The full listing, copied exactly and free of pictures, is the expected reply.

### [Source data]

◆ ◆ ◆

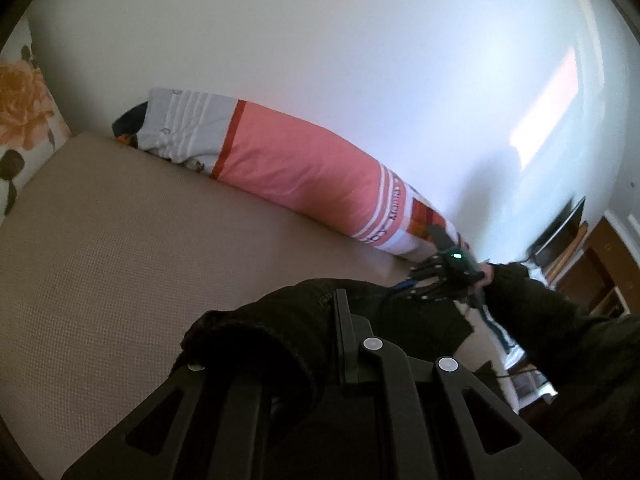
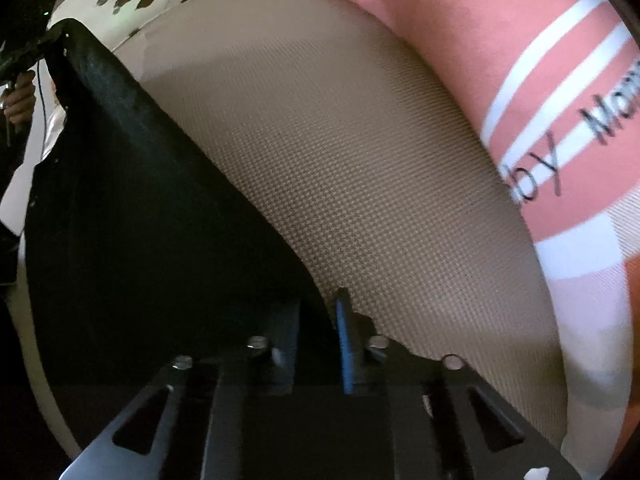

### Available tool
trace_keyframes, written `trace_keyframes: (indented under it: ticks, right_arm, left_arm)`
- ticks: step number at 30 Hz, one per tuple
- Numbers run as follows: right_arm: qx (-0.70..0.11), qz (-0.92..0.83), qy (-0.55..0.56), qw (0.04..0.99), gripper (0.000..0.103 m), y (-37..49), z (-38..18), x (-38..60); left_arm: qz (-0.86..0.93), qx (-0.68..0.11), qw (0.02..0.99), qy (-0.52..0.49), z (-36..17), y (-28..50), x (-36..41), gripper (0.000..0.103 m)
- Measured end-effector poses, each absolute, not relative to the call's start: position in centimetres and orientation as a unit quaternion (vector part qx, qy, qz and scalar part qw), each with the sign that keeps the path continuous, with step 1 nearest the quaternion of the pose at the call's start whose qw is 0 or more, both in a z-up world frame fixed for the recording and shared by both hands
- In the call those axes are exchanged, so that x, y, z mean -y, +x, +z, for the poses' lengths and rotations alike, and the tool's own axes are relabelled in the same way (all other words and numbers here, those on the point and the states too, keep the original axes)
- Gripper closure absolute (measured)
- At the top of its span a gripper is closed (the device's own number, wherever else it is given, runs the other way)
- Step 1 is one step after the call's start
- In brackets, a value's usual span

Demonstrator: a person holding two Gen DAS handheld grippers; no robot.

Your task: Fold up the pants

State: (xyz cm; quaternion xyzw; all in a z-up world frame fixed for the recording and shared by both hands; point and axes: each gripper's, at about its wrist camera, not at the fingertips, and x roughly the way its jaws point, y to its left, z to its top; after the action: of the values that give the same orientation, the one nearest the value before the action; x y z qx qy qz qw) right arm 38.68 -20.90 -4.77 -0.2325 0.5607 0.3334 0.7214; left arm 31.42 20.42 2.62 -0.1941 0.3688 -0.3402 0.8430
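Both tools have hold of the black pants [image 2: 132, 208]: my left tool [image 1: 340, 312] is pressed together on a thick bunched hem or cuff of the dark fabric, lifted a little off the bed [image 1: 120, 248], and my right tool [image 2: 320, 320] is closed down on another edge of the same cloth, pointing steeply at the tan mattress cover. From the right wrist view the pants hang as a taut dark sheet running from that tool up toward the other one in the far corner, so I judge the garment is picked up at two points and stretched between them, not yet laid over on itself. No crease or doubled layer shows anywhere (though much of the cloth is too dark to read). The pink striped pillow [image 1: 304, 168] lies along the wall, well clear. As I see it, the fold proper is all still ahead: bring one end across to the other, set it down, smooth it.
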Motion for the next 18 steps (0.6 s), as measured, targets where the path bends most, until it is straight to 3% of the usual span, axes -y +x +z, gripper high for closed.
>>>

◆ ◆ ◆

### [Response]
### Available tool
trace_keyframes, written `trace_keyframes: (indented under it: ticks, right_arm, left_arm)`
- ticks: step number at 30 Hz, one per tuple
- Numbers run as follows: right_arm: qx (-0.70..0.11), qz (-0.92..0.83), qy (-0.55..0.56), qw (0.04..0.99), gripper (0.000..0.103 m), y (-37..49), z (-38..18), x (-38..60); left_arm: qz (-0.86..0.93), qx (-0.68..0.11), qw (0.02..0.99), qy (-0.52..0.49), z (-36..17), y (-28..50), x (-36..41), gripper (0.000..0.103 m)
- Measured end-effector poses, each absolute, not relative to the call's start: position in centimetres and orientation as a unit quaternion (vector part qx, qy, qz and scalar part qw), each with the sign that keeps the path continuous, with step 1 nearest the quaternion of the pose at the call's start whose qw is 0 or more, both in a z-up world frame fixed for the recording and shared by both hands
- In the call those axes are exchanged, so that x, y, z mean -y, +x, +z, for the poses' lengths and rotations alike, and the tool's own axes are relabelled in the same way (all other words and numbers here, those on the point and the states too, keep the original axes)
- Gripper closure absolute (measured)
- At the top of its span a gripper is closed (the device's own number, wherever else it is given, runs the other way)
- Step 1 is one step after the call's start
- In brackets, a value's usual span

Demonstrator: a person holding two Gen DAS handheld grippers; no robot.

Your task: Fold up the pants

State: (xyz cm; quaternion xyzw; all in a z-up world frame fixed for the recording and shared by both hands; point and axes: each gripper's, at about its wrist camera, not at the fingertips, and x roughly the way its jaws point, y to its left, z to its top; after the action: of the values that give the same orientation, the one nearest the value before the action; x y z qx qy qz qw) right arm 38.68 -20.90 -4.77 -0.2325 0.5607 0.3334 0.7214; left arm 31.42 20.42 2.62 -0.1941 0.3688 -0.3402 0.8430
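Both tools have hold of the black pants [image 2: 132, 208]: my left tool [image 1: 340, 312] is pressed together on a thick bunched hem or cuff of the dark fabric, lifted a little off the bed [image 1: 120, 248], and my right tool [image 2: 320, 320] is closed down on another edge of the same cloth, pointing steeply at the tan mattress cover. From the right wrist view the pants hang as a taut dark sheet running from that tool up toward the other one in the far corner, so I judge the garment is picked up at two points and stretched between them, not yet laid over on itself. No crease or doubled layer shows anywhere (though much of the cloth is too dark to read). The pink striped pillow [image 1: 304, 168] lies along the wall, well clear. As I see it, the fold proper is all still ahead: bring one end across to the other, set it down, smooth it.
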Motion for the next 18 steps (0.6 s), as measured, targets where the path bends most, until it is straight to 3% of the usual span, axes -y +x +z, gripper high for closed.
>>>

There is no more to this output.